Singh was educated mostly in his native England, moving to India at 16 to pursue his love of classical music. Though he studied the traditional tabla, the version he plays today is completely electronic — he calls the resulting music “tablatronics.” He loved classical music but found that the old masters weren’t able to accommodate his desire to innovate.

Discouraged, Singh returned to England to work with artists as diverse as Bjork, Sun Ra, The Future Sound of London, Siouxsie and the Banshees, and even American folkies like the Indigo Girls. He then founded Anokha (which means “unique”), a London nightclub where jungle DJs and Asian punk bands went head to head with Singh’s tabla and percussion. After playing for and remixing many of the performers’ recorded work, he eventually put out a jungle-esque compilation of songs from Anokha artists called Anokha: Soundz of the Asian Underground.

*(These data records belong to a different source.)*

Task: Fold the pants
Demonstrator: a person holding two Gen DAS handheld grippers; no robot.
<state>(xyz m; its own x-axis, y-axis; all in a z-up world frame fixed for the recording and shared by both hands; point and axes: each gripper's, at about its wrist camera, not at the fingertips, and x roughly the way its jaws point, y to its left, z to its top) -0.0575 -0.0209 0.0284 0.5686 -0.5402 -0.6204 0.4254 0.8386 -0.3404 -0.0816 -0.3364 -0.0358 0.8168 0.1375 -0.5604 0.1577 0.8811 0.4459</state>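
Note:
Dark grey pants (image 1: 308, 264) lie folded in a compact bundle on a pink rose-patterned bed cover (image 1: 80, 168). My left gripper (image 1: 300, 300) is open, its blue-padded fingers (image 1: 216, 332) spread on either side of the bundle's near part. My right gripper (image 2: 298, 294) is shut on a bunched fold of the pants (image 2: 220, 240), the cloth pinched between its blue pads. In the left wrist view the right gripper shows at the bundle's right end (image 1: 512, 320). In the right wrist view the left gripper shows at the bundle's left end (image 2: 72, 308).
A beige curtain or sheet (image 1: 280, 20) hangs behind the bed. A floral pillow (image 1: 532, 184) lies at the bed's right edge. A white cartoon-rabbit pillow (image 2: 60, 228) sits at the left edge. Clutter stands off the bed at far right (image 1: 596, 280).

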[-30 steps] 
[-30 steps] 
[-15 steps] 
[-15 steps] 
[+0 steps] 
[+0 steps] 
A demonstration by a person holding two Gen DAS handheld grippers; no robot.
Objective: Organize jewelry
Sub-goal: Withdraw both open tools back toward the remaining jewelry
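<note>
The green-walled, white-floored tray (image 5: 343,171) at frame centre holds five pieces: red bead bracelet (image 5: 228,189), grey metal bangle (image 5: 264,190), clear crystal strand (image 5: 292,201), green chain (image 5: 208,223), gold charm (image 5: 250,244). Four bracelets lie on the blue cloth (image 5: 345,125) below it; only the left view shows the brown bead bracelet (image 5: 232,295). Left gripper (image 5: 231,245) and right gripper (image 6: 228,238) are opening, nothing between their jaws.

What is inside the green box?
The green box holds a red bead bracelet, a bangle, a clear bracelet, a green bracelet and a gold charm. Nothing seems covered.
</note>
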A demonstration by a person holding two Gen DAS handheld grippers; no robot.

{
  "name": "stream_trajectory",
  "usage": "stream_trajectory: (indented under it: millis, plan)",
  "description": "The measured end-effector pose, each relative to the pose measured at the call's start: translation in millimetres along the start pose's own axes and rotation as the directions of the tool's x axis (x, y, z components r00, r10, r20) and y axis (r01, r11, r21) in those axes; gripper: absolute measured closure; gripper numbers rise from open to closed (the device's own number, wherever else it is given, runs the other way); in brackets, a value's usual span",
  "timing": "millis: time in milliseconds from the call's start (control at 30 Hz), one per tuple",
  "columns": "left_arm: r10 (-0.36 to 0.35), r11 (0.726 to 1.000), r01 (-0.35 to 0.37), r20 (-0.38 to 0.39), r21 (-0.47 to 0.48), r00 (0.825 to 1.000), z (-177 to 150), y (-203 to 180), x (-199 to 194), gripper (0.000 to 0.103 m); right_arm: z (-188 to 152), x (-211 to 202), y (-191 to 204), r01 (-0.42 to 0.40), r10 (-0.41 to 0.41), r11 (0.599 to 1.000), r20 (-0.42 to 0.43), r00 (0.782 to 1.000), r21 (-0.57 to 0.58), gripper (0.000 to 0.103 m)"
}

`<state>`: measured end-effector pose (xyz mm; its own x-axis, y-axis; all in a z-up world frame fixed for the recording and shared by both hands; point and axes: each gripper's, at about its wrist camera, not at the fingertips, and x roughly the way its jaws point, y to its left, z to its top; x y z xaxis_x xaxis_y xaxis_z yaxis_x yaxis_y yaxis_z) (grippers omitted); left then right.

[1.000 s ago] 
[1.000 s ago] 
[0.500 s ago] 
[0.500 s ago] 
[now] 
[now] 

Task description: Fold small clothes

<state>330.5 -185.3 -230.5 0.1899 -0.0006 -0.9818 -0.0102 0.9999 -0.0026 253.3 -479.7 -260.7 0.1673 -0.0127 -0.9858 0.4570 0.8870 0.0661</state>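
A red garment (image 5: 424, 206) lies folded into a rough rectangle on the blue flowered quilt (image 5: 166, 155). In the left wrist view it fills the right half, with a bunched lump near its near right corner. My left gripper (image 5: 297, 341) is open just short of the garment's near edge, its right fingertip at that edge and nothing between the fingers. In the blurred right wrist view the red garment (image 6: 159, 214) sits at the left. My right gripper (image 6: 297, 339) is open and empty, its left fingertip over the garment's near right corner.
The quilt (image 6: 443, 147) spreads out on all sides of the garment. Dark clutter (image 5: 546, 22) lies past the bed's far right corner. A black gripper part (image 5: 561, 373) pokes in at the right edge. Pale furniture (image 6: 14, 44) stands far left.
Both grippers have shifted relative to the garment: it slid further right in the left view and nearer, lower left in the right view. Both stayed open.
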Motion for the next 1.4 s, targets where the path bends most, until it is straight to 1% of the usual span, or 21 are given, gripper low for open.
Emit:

It wasn’t until late 1998 that Singh released his first proper solo album, entitled “O.K.” (“It’s the most universal term I could find”). Gently melancholic string arrangements, traditional Indian instruments, faded guitars, and primal beats make up the album’s sound. Mixing both the serene and the chaotic, Singh is both a product of his own experience and a leader in his genre. But Singh resists attempts to categorize his sound: “I refuse to be pegged. I make Talvin Singh music.”

When listening to “O.K.,” one gets the sense of a true musical melting pot. The opening of the track “Vikram the Vampire” is soft and yielding, inviting the listener in. But as the song builds in intensity, the droning vocals and edgy guitars stir increasing physical impulses — when all is said and done, Singh’s interests are more dance-floor than background music. Most club tracks don’t feature chanting, flutes, and sitars, but Singh’s work is expanding the genre to include more World Music influences.

Like most musical pioneers, he’s founded his own label, The Sounds of the Asian Underground, which puts out music from other Asian artists. These new artists will come into the industry with a path already blazed for them by the now mega-hyphenated singer-songwriter-producer-remixer-club owner and record executive Talvin Singh.